**Aim of the task**
The lines from the start of the data up to and including the one with "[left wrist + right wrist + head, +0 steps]" should be returned exactly, and nothing else.

☆ ☆ ☆ ☆ ☆ ☆ ☆

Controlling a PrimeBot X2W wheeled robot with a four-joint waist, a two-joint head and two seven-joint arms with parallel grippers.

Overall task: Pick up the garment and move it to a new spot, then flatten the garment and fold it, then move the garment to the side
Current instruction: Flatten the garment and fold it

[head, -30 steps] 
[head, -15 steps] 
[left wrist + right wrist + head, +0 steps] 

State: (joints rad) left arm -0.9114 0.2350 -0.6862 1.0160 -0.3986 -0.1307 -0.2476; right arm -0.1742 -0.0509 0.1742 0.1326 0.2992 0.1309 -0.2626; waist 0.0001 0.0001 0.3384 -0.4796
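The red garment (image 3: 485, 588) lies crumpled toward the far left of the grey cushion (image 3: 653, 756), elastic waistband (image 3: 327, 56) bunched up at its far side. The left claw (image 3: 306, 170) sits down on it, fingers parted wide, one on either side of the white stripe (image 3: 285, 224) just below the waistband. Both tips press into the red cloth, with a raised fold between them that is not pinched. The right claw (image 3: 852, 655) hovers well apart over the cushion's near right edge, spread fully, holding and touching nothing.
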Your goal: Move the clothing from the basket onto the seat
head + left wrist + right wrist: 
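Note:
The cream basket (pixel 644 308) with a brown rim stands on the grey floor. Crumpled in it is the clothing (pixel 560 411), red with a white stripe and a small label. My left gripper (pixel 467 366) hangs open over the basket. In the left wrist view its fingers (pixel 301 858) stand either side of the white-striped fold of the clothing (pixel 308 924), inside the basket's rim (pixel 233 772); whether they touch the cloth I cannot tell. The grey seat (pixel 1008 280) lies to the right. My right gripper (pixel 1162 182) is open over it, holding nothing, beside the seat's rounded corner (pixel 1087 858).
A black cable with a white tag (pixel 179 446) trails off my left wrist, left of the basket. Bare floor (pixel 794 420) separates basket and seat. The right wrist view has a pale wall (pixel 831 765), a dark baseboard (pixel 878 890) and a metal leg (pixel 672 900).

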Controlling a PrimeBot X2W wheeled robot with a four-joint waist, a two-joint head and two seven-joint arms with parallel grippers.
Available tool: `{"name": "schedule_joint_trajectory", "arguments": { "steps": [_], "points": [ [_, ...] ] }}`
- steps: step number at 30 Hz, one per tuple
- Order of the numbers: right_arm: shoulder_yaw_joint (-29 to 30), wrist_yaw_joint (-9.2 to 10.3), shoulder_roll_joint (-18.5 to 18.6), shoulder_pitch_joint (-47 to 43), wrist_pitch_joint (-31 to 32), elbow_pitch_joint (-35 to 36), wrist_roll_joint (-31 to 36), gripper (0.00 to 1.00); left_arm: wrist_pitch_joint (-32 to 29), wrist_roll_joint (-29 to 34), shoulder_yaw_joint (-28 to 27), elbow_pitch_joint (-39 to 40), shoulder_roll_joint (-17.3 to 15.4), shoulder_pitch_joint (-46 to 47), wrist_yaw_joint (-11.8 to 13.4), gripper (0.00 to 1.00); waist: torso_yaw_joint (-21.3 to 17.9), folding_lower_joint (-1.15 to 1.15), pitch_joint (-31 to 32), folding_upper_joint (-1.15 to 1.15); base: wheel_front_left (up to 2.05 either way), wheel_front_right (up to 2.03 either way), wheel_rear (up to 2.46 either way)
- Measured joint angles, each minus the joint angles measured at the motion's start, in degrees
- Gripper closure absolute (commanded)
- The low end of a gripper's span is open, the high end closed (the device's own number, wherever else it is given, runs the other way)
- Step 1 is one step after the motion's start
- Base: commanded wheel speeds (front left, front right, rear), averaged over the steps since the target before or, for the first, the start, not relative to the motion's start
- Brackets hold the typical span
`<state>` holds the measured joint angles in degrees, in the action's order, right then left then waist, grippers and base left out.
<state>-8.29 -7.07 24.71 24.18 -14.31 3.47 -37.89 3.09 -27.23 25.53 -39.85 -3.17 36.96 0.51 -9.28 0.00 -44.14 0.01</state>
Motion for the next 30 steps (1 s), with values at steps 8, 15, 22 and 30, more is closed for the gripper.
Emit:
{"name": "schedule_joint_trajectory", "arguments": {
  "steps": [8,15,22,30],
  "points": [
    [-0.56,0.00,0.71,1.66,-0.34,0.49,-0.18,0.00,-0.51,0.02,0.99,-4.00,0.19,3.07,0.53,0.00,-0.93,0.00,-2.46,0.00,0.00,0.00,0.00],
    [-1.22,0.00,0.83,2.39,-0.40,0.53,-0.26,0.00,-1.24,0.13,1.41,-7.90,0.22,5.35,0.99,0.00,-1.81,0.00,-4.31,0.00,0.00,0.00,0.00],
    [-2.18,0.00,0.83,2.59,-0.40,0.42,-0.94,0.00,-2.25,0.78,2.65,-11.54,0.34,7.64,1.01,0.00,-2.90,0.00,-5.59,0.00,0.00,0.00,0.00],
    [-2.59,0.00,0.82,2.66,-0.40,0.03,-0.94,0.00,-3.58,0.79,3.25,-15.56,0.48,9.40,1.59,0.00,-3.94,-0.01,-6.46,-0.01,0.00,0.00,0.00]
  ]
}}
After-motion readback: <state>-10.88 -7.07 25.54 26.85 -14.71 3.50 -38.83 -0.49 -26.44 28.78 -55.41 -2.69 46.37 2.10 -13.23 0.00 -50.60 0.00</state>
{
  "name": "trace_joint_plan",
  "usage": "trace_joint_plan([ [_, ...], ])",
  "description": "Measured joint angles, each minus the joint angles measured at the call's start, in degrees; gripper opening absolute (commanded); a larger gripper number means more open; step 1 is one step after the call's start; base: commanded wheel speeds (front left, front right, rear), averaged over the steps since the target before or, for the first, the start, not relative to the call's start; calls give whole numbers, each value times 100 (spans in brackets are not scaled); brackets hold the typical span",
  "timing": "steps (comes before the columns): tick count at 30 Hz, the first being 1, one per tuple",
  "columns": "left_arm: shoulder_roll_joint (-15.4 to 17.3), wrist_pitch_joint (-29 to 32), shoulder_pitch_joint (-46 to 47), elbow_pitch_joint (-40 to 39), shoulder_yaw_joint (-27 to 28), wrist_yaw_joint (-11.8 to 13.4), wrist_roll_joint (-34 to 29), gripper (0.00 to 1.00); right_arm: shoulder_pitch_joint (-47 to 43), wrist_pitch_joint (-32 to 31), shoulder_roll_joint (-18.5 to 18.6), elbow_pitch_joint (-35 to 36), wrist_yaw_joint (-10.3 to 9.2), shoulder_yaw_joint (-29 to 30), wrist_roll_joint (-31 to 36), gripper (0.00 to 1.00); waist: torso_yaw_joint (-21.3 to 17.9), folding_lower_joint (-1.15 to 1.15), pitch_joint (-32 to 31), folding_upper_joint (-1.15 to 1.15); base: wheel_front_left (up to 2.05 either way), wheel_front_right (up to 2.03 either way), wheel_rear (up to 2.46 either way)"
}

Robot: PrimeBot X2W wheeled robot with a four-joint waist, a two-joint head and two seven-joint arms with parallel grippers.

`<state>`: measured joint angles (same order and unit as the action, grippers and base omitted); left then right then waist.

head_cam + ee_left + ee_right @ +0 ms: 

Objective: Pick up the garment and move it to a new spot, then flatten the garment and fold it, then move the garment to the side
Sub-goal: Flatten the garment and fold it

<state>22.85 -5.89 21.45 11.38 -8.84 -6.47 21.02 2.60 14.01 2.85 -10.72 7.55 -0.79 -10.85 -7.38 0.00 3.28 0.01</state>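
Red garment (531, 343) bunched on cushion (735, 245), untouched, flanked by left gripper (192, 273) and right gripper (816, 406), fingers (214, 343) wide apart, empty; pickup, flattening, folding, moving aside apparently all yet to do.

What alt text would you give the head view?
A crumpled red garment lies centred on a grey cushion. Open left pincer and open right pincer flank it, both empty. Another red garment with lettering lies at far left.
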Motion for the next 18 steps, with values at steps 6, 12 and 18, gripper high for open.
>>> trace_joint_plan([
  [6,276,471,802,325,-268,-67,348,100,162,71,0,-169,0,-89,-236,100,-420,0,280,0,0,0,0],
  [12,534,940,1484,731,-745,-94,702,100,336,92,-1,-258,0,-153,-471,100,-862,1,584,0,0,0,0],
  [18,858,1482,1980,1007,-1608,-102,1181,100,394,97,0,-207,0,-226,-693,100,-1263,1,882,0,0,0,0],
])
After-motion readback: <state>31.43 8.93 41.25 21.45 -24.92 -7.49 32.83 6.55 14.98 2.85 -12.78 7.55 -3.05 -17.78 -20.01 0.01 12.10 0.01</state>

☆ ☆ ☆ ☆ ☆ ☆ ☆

**Result**
Controlling a PrimeBot X2W wheeled robot with a four-joint waist, a two-joint head and two seven-joint arms with parallel grippers.

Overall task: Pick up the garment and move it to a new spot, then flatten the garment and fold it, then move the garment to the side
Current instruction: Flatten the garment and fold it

[head, -30 steps] 
[head, -15 steps] 
[left wrist + right wrist + head, +0 steps] 

Nothing else remains for the exercise.